_Records from a dataset_
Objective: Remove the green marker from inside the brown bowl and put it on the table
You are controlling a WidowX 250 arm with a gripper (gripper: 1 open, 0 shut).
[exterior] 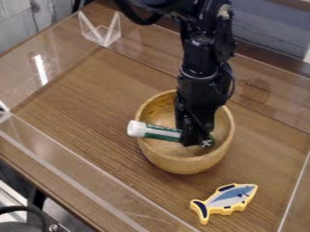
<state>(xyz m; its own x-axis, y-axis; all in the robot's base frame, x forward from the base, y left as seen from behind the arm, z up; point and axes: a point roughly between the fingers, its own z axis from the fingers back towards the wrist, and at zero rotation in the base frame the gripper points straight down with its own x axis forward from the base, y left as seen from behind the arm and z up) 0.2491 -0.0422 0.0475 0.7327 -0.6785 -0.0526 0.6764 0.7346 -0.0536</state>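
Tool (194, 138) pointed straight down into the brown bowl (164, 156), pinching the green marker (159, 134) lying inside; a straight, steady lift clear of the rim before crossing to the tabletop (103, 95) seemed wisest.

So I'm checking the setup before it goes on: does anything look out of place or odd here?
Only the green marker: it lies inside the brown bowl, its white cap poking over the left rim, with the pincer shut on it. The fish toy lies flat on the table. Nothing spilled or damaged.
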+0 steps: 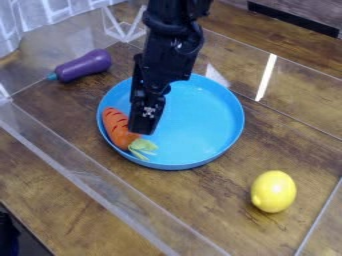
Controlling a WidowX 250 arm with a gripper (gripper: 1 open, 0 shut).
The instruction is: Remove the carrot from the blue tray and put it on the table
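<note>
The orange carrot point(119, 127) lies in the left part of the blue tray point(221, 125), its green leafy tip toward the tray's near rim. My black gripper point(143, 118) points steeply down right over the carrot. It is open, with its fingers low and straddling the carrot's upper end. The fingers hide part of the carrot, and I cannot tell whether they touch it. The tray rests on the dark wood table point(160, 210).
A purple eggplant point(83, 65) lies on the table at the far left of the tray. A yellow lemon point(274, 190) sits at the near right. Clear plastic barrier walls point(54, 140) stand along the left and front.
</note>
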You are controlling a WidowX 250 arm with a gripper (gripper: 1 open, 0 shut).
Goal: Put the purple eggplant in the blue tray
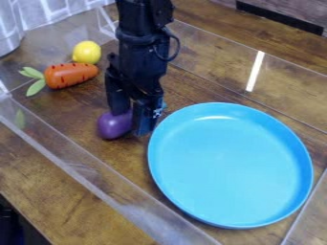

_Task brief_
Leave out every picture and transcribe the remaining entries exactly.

_Solution to this exercise_
Objective: Remove the green marker from inside the brown bowl and put it on the table
You are controlling a WidowX 250 arm with a gripper (gripper: 1 open, 0 shut).
[exterior] 
<state>(xyz m; its own x-axis, y-axis; all in the robot's base frame, x forward from the base, y left as seen from behind the arm, z up; point and axes: a point roughly between the fingers, its own z axis from the fingers back towards the wrist, and at zero rotation in the base frame the gripper points straight down with its own x axis forward from the base, y left as seen from behind the arm and z up) 0.2491 -0.0422 0.0475 0.7327 -0.6785 -0.0526 0.6764 0.7346 -0.0536</state>
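Tool (194, 138) pointed straight down into the brown bowl (164, 156), pinching the green marker (159, 134) lying inside; a straight, steady lift clear of the rim before crossing to the tabletop (103, 95) seemed wisest.

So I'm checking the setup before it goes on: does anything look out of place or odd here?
Only the green marker: it lies inside the brown bowl, its white cap poking over the left rim, with the pincer shut on it. The fish toy lies flat on the table. Nothing spilled or damaged.
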+0 steps: 
Controlling a WidowX 250 arm with a gripper (gripper: 1 open, 0 shut).
The instruction is: Remove the carrot from the blue tray and put it on the table
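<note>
The orange carrot point(119, 127) lies in the left part of the blue tray point(221, 125), its green leafy tip toward the tray's near rim. My black gripper point(143, 118) points steeply down right over the carrot. It is open, with its fingers low and straddling the carrot's upper end. The fingers hide part of the carrot, and I cannot tell whether they touch it. The tray rests on the dark wood table point(160, 210).
A purple eggplant point(83, 65) lies on the table at the far left of the tray. A yellow lemon point(274, 190) sits at the near right. Clear plastic barrier walls point(54, 140) stand along the left and front.
</note>
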You are controlling a WidowX 250 arm with a gripper (gripper: 1 open, 0 shut).
Goal: Put the purple eggplant in the blue tray

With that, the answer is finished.